This approach got me licensed as a Marriage and Family Therapist. One of the questions on my oral exam (California no longer requires that you pass an oral exam, but they did back when I was applying) was something like, "what treatment strategy might you use in this case?" The case I was responding to had a teenager in it and I had one good treatment strategy for working with teens. I took the opportunity to say it. (Side note: this was the only time that the two examiners looked up from their papers to make eye contact with me during the entire oral exam).
Anyway, my bit of brilliance was something that I had used successfully with teens for years. I call it "priming the pump." It is all about getting a conversation started. Teens have a hard time talking with adults. Even if they want to tell you something, it's hard for them to get the talking started. I think of them as having too much static going on in their brains to have a clear channel open for communication. After all, being a teen there is so much going on (hormones, worries about status and fitting in, friends, dating, money, just to name a few).
As a young therapist, I learned that asking open-ended questions like "what's going on with you," would typically get a response like "nothing." Here's a sample of that type of conversation:
Therapist: "So, does that bother you?
Teen: "No"
Therapist: "So, what's bothering you these days?"
Teen: "Nothin '"
Therapist: "Did you have something you wanted to talk about?"
Teen: "Nah"
And so on …
So, here's my approach. I prime the pump by suggesting what might be going on as a way to lead into a topic. Here's an example:
"I was thinking that guys your age sometimes have difficulty with (fill in the blank: pressure to date, or pressure to experiment with drugs, or your parents' expectations, etc.). Does that ever happen to you?"

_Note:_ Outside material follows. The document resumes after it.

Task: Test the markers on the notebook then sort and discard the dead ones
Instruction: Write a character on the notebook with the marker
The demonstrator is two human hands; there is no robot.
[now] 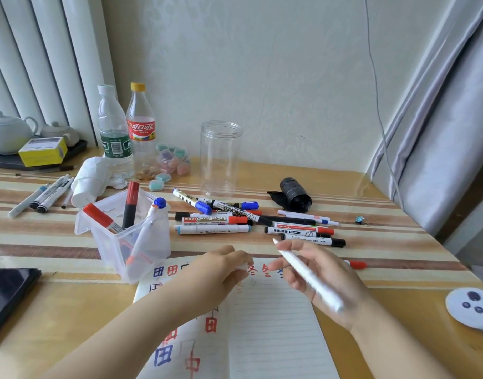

See what I mean. I toss the teen a line. Here's a problem that guys your age face. Is this a problem for you? And if the answer is yes, I can ask more about it. "Do you worry about it a lot or a little? Is this the most important worry you have or is something else in first place?
I might still get only yes / no or one-word answers but they are at least moving toward a target. And here's an important point. I might be wrong in my guess. That's ok. The teen will correct me. I can try again … and again … and again. Sometimes it takes a lot of priming on my part to ferret out what might be going on. Parents, teachers, coaches and other adults who work with teens might find this approach useful.